WORK TO BE COMPLETED :: Every record should be restated exactly, with no images included.
INPUT RECORDS section start
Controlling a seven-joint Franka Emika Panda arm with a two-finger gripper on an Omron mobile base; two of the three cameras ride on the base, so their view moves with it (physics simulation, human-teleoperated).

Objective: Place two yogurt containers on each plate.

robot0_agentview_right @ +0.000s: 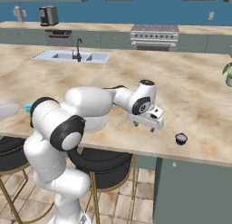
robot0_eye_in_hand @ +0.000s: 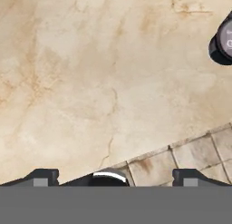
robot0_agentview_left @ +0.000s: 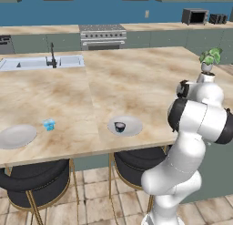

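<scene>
A pale grey plate (robot0_agentview_left: 132,123) near the counter's front edge holds one dark yogurt container (robot0_agentview_left: 119,127). Another plate (robot0_agentview_left: 17,135) lies bare at the far left, and a light blue yogurt container (robot0_agentview_left: 49,125) stands on the counter just right of it. A further dark yogurt container (robot0_agentview_right: 181,138) sits on the counter near the front edge, to the right of my gripper (robot0_agentview_right: 144,127). In the hand view this cup (robot0_eye_in_hand: 222,44) is at the right edge, well off from the gripper (robot0_eye_in_hand: 115,177). The jaws are open, with nothing between them.
The gripper hovers low over the counter's front edge (robot0_eye_in_hand: 172,146), with tiled floor below. Black stools (robot0_agentview_left: 136,162) stand under the counter. A potted plant (robot0_agentview_left: 209,60) is at the far right, and a sink (robot0_agentview_left: 43,62) at the back left.
</scene>
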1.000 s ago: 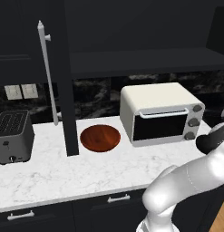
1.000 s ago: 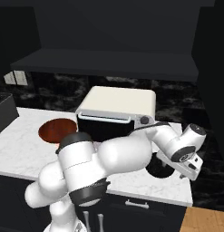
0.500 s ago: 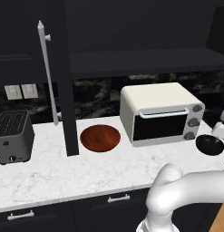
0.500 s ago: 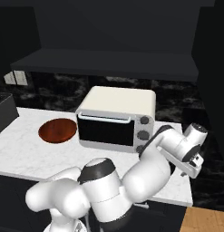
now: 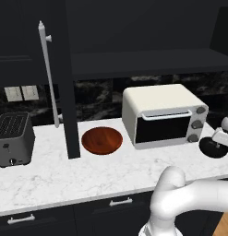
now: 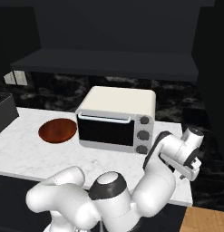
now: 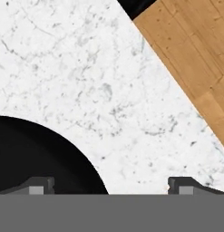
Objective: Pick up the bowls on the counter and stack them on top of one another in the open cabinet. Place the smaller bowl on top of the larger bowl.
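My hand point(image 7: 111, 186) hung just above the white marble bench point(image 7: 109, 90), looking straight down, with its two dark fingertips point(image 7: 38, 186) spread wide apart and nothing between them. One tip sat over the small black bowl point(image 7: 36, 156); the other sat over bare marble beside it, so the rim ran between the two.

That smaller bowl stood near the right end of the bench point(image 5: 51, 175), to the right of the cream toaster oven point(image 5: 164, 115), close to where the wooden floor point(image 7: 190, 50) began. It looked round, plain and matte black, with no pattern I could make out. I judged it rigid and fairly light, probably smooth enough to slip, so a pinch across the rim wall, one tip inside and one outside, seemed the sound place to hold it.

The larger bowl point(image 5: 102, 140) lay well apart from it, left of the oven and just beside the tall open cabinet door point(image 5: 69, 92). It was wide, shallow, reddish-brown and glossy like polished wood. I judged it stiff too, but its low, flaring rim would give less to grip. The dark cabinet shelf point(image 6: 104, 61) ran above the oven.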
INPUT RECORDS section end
YOUR RESPONSE ::
Controlling a seven-joint Franka Emika Panda arm with a two-finger gripper on an Omron mobile base; two of the three cameras ride on the base, so their view moves with it (physics simulation, human-teleoperated).

Objective: Place two yogurt containers on each plate.

robot0_agentview_right @ +0.000s: 
robot0_eye_in_hand @ +0.000s: 
robot0_agentview_left @ +0.000s: 

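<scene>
A pale grey plate (robot0_agentview_left: 132,123) near the counter's front edge holds one dark yogurt container (robot0_agentview_left: 119,127). Another plate (robot0_agentview_left: 17,135) lies bare at the far left, and a light blue yogurt container (robot0_agentview_left: 49,125) stands on the counter just right of it. A further dark yogurt container (robot0_agentview_right: 181,138) sits on the counter near the front edge, to the right of my gripper (robot0_agentview_right: 144,127). In the hand view this cup (robot0_eye_in_hand: 222,44) is at the right edge, well off from the gripper (robot0_eye_in_hand: 115,177). The jaws are open, with nothing between them.
The gripper hovers low over the counter's front edge (robot0_eye_in_hand: 172,146), with tiled floor below. Black stools (robot0_agentview_left: 136,162) stand under the counter. A potted plant (robot0_agentview_left: 209,60) is at the far right, and a sink (robot0_agentview_left: 43,62) at the back left.
</scene>
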1.000 s ago: 
1.000 s ago: 
0.500 s ago: 
0.500 s ago: 
now: 
now: 
now: 
Objective: Pick up the bowls on the counter and stack them on top of one another in the open cabinet. Place the smaller bowl on top of the larger bowl.
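My hand point(image 7: 111, 186) hung just above the white marble bench point(image 7: 109, 90), looking straight down, with its two dark fingertips point(image 7: 38, 186) spread wide apart and nothing between them. One tip sat over the small black bowl point(image 7: 36, 156); the other sat over bare marble beside it, so the rim ran between the two.

That smaller bowl stood near the right end of the bench point(image 5: 51, 175), to the right of the cream toaster oven point(image 5: 164, 115), close to where the wooden floor point(image 7: 190, 50) began. It looked round, plain and matte black, with no pattern I could make out. I judged it rigid and fairly light, probably smooth enough to slip, so a pinch across the rim wall, one tip inside and one outside, seemed the sound place to hold it.

The larger bowl point(image 5: 102, 140) lay well apart from it, left of the oven and just beside the tall open cabinet door point(image 5: 69, 92). It was wide, shallow, reddish-brown and glossy like polished wood. I judged it stiff too, but its low, flaring rim would give less to grip. The dark cabinet shelf point(image 6: 104, 61) ran above the oven.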

The required output is now complete.